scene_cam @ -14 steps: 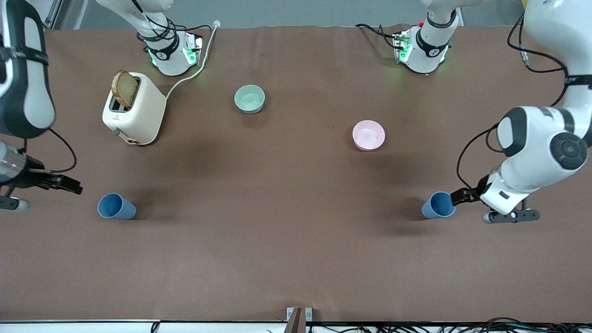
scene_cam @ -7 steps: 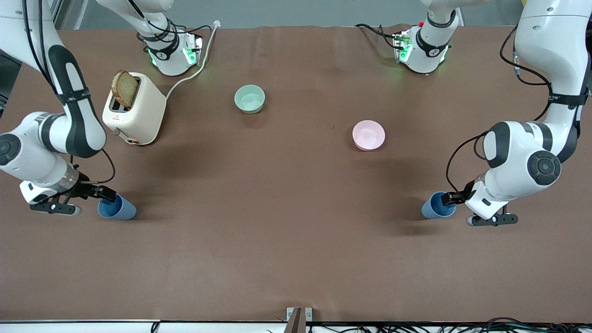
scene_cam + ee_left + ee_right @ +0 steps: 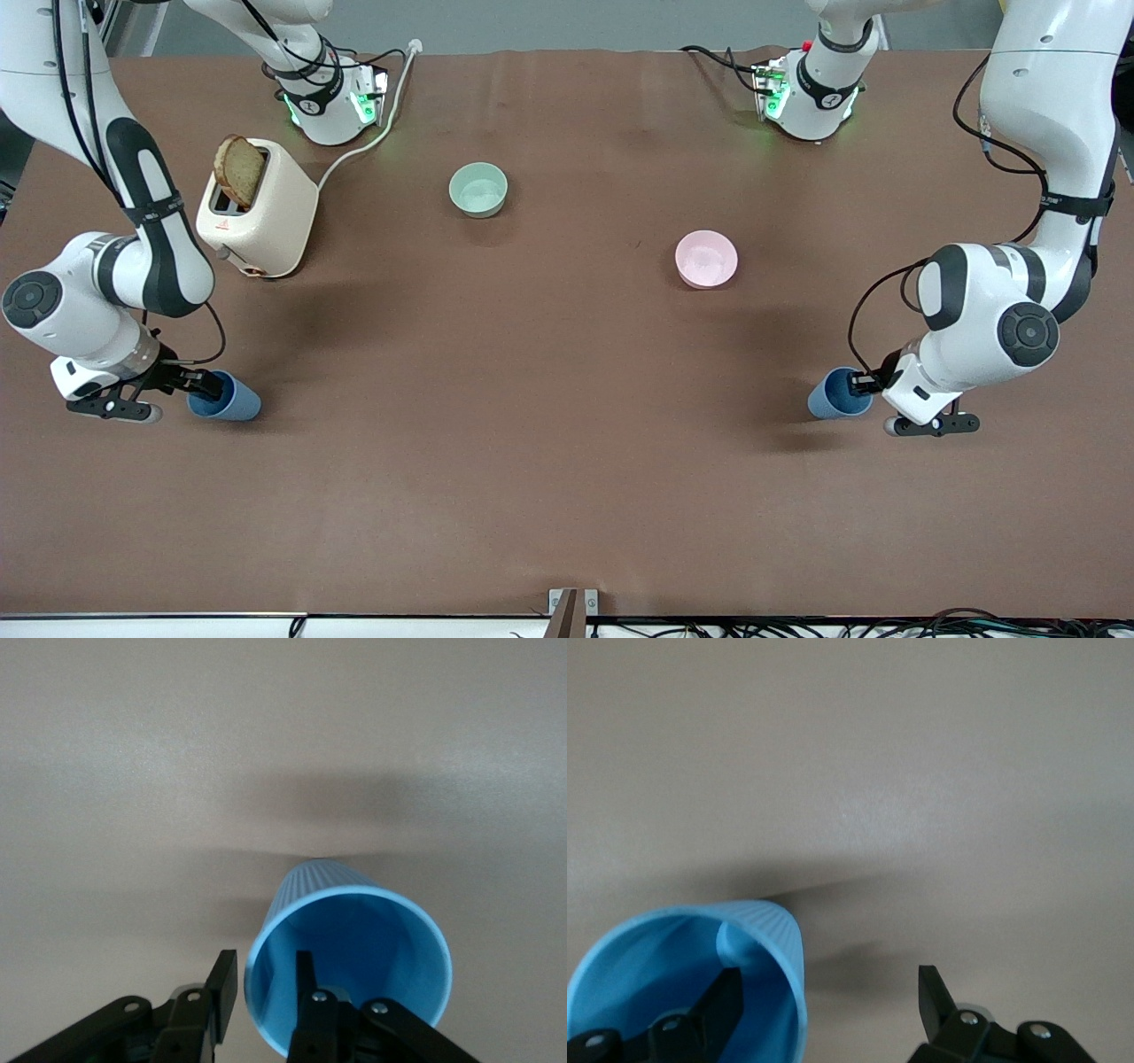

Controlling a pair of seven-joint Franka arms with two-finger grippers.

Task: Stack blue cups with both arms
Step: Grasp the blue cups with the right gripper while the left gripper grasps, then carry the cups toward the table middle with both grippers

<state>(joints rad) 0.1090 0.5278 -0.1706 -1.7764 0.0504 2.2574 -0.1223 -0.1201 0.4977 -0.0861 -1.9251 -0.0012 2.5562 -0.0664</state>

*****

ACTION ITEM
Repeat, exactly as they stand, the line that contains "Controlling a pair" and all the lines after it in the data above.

THE ANSWER
Controlling a pair of seven-joint Franka arms with two-finger grippers.

Task: Stack blue cups with both arms
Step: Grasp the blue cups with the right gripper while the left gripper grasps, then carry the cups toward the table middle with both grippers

<state>(joints rad) 0.1090 0.5278 -0.1706 -1.7764 0.0504 2.2574 -0.1223 -0.1201 0.4977 -0.0861 -1.9251 -0.0012 2.5562 -0.0664</state>

The exercise has been fully completed.